Task
Could every line of the data be copied out once more, exactly?

Input data
--------

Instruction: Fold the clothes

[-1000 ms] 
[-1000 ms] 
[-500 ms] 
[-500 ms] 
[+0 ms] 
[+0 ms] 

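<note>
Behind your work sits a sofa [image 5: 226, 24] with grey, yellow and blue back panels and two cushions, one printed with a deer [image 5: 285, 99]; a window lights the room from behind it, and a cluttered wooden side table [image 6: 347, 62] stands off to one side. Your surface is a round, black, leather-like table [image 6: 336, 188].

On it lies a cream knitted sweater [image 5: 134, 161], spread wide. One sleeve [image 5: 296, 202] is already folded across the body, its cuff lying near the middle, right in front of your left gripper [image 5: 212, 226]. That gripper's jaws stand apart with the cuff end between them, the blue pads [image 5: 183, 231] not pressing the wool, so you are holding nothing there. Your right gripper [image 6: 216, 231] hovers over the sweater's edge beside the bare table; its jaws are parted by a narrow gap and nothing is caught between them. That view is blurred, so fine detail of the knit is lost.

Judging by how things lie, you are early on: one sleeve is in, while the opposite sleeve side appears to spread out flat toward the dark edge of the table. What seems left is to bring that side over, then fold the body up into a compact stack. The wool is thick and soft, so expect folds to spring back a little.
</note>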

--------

The answer
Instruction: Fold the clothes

[-1000 ms] 
[-1000 ms] 
[-500 ms] 
[-500 ms] 
[+0 ms] 
[+0 ms] 

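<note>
Behind your work sits a sofa [image 5: 226, 24] with grey, yellow and blue back panels and two cushions, one printed with a deer [image 5: 285, 99]; a window lights the room from behind it, and a cluttered wooden side table [image 6: 347, 62] stands off to one side. Your surface is a round, black, leather-like table [image 6: 336, 188].

On it lies a cream knitted sweater [image 5: 134, 161], spread wide. One sleeve [image 5: 296, 202] is already folded across the body, its cuff lying near the middle, right in front of your left gripper [image 5: 212, 226]. That gripper's jaws stand apart with the cuff end between them, the blue pads [image 5: 183, 231] not pressing the wool, so you are holding nothing there. Your right gripper [image 6: 216, 231] hovers over the sweater's edge beside the bare table; its jaws are parted by a narrow gap and nothing is caught between them. That view is blurred, so fine detail of the knit is lost.

Judging by how things lie, you are early on: one sleeve is in, while the opposite sleeve side appears to spread out flat toward the dark edge of the table. What seems left is to bring that side over, then fold the body up into a compact stack. The wool is thick and soft, so expect folds to spring back a little.
</note>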

That's the answer, with nothing more to add.